It seems that the hardest of my collections to keep under control is my music. Not only does the maintenance of physical albums (sorting, filing, uploading, etc.) take time, but the management of files and music online take a significant amount of time - especially because I'm a stickler for correct file names and finding as many b-sides and rarities as possible. (I know, I know - a true #firstworldproblems if ever there was one. But I continue forward.) It seems that I have developed a pattern that I unofficially have to sort through my music every two years or so. I don't plan for it, per se, but I know when it's time; it's kind of like getting a haircut - I just know when it's time, and it usually ends up being the same duration between each visit.
Previous to last week, the last time I cleaned out my music collection was in August 2010 ("AKA "The Day the Rap Rock Died", when I expunged the vast majority of that erstwhile genre from my collection; the time previous to that was when I moved across the country in 2008, when I divested myself of much of the contemporary Christian CDs that had continued to hang around well past their "best before" date (which, by my count, was February 2003, when Switchfoot released The Beautiful Letdown. I'll probably write a post sometime soon about how that album marked the death of "Christian music", at least for me. But now I digress.). Furthermore, as I reflect back, I can note significant changes to my collection and listening every two years or so. So it makes sense that for the past couple of months that I have felt an almost insatiable need to organize, resort, and quantify my music collection and purge the albums on the fringes. It took a few hours to re-sort through all of the physical albums, but I learned a few things in the process, and I realized that I could actually write the first entry of the Comprehensive Life of Turner Hobby Evaluation Survey (or CloTHES, for short) that I promised several months ago. So what did I learn about the current state of my music listening?
I buy fewer albums than I ever have (either in physical or electronic format). I've had a trend downward in the past three years or so (which probably not-so-coincidentally also marks a time of fluctuation in my employment, but I think it also shows that I'm a bit more choosy in what I buy now. I'm not necessarily listening to fewer albums or less music, though - I'm just buying fewer and listening to more music online before buying it. With that said, I have 124 albums on my wish list, and I would go out and buy almost any one of those discs without a second thought. Oddly enough, even though I'm buying fewer albums, my wish list is not significantly larger than it has been - perhaps more evidence of a more refined palate. My tastes have not changed very significantly over the past few years. I probably add four or five new artists to my listening rotation in any given year, but it's getting more difficult for new artists to catch on with me. Most of the music I buy (at least two-thirds) consists of releases by artists I already listen to, and a new artist really has to blow me away (a la The Civil Wars or Mumford and Sons) to edge their way in. I do listen to a lot of new artists online, but few of them make the cut. I guess it's not too surprising that my tastes have leveled out. Summer 2006 was the last time I remember making a significant shift in what I listened to, and it was also the last time I really had time (before my teaching career started) to invest the time and effort into discovering new artists. I also was entering my mid-twenties, which also marked a leveling out in habits across the board for me, so music is just part of the equation.

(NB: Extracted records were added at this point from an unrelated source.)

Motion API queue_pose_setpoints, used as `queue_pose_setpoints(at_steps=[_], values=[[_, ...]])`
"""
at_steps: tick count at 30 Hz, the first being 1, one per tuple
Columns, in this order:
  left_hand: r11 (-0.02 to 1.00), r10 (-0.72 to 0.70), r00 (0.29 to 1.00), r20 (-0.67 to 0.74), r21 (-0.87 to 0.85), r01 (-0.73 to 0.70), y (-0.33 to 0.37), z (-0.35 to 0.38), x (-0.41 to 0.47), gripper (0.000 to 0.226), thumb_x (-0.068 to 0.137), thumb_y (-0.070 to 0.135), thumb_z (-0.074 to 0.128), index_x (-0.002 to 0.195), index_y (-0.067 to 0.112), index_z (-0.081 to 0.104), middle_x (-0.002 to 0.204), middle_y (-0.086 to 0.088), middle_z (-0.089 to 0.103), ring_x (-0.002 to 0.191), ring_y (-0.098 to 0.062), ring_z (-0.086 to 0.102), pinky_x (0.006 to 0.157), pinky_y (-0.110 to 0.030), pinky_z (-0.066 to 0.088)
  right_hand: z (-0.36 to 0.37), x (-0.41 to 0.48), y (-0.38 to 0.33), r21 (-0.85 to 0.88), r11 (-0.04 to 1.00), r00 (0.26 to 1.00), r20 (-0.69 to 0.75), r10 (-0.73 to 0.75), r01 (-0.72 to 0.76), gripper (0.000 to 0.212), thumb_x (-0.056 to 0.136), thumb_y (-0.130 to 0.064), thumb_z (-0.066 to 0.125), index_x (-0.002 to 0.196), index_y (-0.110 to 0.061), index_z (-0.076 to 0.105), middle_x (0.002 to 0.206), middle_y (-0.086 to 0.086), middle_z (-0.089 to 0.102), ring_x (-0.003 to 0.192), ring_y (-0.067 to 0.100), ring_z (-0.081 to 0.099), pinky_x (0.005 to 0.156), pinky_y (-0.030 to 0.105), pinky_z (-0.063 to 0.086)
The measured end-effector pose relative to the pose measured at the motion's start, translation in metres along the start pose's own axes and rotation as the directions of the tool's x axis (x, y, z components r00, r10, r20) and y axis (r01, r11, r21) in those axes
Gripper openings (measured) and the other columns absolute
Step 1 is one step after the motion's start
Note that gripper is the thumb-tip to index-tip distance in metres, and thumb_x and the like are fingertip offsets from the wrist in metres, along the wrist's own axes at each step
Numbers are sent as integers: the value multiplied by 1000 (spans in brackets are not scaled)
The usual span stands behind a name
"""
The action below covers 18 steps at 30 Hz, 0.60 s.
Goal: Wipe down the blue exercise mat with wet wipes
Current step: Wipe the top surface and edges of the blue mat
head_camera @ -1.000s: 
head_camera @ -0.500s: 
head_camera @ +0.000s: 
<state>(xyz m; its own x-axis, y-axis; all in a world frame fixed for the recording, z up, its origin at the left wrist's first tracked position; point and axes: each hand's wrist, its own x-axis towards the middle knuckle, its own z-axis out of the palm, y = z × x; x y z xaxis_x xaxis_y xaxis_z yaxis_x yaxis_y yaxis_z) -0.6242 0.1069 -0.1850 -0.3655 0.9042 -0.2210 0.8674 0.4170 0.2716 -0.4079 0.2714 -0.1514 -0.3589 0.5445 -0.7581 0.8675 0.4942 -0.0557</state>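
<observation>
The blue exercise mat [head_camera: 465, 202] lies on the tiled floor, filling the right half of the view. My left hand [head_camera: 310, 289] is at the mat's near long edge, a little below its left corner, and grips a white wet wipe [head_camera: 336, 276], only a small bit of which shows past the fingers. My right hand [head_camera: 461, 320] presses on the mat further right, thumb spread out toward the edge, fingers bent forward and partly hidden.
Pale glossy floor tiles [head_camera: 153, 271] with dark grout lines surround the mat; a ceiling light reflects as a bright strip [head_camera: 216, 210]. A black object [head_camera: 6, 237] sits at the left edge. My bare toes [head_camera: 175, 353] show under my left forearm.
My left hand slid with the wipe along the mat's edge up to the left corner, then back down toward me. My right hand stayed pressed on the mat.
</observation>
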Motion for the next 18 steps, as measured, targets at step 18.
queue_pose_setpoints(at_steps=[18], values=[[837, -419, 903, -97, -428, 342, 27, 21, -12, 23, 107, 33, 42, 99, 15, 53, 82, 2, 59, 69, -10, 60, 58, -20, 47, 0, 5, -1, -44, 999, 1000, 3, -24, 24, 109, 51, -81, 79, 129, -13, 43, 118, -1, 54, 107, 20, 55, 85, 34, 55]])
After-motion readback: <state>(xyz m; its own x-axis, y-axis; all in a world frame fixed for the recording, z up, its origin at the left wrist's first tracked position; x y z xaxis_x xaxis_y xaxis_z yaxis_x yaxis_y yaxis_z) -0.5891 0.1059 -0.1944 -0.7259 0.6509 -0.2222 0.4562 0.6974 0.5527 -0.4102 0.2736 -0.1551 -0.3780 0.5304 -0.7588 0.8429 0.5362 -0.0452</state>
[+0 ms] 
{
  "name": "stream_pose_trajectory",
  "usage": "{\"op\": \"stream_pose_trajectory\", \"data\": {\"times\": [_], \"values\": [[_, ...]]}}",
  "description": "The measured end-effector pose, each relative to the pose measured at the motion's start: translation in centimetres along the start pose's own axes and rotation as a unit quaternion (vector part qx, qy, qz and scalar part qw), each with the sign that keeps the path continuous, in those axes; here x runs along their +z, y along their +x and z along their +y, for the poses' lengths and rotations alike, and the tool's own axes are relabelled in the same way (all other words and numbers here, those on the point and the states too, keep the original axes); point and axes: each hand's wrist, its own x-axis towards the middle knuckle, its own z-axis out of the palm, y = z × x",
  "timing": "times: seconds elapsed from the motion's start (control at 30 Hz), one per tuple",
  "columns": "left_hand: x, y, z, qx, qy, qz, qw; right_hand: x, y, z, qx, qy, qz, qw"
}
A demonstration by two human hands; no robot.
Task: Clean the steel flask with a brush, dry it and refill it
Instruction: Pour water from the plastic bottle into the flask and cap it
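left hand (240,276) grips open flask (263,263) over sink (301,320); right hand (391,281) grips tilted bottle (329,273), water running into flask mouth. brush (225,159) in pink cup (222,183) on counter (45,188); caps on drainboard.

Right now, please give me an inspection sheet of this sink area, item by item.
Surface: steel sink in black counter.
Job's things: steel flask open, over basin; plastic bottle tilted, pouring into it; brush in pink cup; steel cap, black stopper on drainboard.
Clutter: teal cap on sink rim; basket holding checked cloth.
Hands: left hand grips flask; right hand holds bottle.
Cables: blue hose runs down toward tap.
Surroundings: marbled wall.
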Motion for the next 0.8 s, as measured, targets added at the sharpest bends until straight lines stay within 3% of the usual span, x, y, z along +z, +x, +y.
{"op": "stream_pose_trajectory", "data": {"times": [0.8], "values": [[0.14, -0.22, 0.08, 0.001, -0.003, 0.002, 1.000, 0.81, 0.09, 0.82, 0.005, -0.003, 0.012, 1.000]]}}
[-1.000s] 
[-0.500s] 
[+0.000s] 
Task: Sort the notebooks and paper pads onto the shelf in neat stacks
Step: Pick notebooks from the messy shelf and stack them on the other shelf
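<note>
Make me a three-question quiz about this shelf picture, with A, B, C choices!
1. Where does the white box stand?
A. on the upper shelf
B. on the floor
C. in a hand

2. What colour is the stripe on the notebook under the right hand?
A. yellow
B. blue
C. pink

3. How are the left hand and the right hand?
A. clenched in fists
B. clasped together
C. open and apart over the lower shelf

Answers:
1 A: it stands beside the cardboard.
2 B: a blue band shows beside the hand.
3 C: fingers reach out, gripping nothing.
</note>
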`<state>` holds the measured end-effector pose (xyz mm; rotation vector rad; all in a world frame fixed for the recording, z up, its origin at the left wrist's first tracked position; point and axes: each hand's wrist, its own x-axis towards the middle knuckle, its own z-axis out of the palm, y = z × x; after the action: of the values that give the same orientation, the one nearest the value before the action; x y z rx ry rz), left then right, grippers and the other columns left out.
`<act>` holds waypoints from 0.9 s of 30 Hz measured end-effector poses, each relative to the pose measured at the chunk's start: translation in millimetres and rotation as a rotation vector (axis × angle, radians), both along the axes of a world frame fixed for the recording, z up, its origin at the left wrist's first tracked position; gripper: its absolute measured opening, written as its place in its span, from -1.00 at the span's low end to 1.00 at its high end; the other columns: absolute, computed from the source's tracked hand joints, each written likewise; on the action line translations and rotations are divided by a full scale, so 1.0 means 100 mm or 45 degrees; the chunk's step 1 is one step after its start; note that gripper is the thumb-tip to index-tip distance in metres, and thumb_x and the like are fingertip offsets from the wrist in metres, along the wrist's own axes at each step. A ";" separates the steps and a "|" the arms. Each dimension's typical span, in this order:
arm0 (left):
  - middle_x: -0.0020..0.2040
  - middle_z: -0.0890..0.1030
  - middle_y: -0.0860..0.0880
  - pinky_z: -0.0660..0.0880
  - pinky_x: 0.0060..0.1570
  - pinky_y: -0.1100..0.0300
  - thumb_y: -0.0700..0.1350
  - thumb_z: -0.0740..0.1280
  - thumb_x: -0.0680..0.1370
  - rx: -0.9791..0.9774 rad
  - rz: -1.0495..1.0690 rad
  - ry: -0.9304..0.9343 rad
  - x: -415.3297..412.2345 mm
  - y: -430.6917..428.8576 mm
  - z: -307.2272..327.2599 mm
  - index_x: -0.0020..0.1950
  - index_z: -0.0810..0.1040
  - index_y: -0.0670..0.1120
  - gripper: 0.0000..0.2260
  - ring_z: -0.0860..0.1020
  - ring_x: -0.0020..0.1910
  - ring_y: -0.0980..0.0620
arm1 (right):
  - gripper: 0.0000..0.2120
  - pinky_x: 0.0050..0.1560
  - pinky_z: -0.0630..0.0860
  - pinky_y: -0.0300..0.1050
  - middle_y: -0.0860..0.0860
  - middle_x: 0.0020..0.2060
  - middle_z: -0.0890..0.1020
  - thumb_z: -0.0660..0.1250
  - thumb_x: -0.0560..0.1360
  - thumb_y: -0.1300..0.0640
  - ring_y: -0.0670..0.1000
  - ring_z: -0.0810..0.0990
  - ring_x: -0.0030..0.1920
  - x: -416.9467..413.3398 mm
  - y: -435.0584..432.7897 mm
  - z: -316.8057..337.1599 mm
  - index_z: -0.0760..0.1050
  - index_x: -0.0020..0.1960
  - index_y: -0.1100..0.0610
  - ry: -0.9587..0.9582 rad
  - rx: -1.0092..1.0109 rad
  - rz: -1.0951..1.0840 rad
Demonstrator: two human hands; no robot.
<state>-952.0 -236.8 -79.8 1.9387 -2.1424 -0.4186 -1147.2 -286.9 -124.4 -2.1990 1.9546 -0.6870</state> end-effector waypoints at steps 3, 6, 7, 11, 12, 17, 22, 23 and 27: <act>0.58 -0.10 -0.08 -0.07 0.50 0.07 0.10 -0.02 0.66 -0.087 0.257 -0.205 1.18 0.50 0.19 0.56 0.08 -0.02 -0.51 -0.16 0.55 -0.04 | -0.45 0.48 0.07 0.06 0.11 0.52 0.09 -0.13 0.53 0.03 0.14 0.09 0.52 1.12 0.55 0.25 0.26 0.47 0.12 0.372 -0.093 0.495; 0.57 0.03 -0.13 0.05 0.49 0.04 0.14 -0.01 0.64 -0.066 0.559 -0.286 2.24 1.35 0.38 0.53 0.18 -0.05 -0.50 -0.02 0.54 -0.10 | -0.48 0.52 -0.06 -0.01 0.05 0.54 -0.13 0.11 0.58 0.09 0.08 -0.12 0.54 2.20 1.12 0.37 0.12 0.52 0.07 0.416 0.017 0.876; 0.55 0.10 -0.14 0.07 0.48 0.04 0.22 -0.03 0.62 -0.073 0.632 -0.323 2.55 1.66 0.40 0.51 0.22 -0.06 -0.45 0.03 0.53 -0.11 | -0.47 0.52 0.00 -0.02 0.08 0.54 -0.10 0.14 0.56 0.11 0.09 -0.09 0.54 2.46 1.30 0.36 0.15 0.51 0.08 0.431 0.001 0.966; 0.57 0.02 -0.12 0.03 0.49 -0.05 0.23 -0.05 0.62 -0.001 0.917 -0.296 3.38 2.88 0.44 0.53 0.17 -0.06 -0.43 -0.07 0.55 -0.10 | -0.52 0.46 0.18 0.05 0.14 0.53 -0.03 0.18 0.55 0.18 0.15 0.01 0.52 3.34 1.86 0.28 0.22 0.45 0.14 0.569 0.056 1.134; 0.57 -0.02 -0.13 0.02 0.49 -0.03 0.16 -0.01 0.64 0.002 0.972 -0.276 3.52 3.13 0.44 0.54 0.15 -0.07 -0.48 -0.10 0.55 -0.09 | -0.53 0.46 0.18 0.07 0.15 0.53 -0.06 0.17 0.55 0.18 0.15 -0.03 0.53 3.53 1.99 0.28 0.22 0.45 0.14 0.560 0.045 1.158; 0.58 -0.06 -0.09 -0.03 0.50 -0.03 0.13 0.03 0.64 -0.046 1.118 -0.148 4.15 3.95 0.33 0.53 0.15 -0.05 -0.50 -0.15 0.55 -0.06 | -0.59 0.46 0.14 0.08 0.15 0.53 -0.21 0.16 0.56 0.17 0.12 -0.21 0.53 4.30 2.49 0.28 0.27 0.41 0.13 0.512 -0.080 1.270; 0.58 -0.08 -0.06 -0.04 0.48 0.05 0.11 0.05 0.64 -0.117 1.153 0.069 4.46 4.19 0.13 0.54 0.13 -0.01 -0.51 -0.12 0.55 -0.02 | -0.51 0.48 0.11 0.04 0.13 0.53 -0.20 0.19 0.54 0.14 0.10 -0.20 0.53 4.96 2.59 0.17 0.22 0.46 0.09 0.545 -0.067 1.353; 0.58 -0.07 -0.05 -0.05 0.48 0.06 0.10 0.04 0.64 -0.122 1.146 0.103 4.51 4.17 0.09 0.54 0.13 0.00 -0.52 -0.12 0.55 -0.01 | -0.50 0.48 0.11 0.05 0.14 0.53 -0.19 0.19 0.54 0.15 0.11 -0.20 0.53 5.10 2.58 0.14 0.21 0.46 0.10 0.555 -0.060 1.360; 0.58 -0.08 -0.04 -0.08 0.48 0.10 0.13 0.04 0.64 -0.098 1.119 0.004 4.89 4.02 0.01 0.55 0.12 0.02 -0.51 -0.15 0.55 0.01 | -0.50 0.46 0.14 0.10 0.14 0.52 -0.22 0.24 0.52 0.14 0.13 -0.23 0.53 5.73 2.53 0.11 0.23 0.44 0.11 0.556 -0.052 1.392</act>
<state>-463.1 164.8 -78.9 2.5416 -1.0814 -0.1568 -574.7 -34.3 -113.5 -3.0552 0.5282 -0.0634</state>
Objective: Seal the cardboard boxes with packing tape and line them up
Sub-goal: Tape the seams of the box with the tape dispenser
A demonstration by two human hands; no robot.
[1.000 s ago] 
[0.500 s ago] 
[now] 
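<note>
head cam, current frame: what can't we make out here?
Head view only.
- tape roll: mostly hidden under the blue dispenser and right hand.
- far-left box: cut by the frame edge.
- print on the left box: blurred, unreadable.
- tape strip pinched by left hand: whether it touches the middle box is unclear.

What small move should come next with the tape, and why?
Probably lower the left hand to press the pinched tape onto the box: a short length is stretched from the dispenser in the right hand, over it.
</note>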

I have also discovered, perhaps unsurprisingly, that most of the CDs I am purging are discs I bought for cheap at thrift stores. In fact, most of the discs I buy now are from thrift stores, usually for $2 or $3, and a lot of them are CDs I might like but are not sure hits for me. I think my reasoning is generally that if I see an album I'm not sure about for only a couple of dollars that it's worth the risk. I am not sure what percentage of these tentative purchases actually stick around, but it's probably under half (just as it was a decade ago with demos from Christian music stores), so that's probably a good indicator that I should cut this habit out. After all, I could probably buy another new album I want every month or two with the "couple of bucks here and there" that is being spent on albums I don't end up keeping anyway. I'll have to remember this thought as I'm thrift shopping over the next few months.
Overall, I feel like I'm less passionate about music, but I'm more refined in my tastes. Music does not play a kind of central role in shaping my identity as it did even a few years ago, so it's more of an activity of aesthetics and enjoyment than of identity at this point. I go to a show or two a year (as opposed to half a dozen or more), and it's a much smaller part of my life now. I remember seeing older friends make this same transition, and it's interesting to see how it's happening to me. It's still important to me, and I really enjoy being part of the general dialogue and musical world, but I can feel it slipping away more and more. And I'm actually okay with that. I guess there is more to life than music; I just never thought I'd be the one to say that.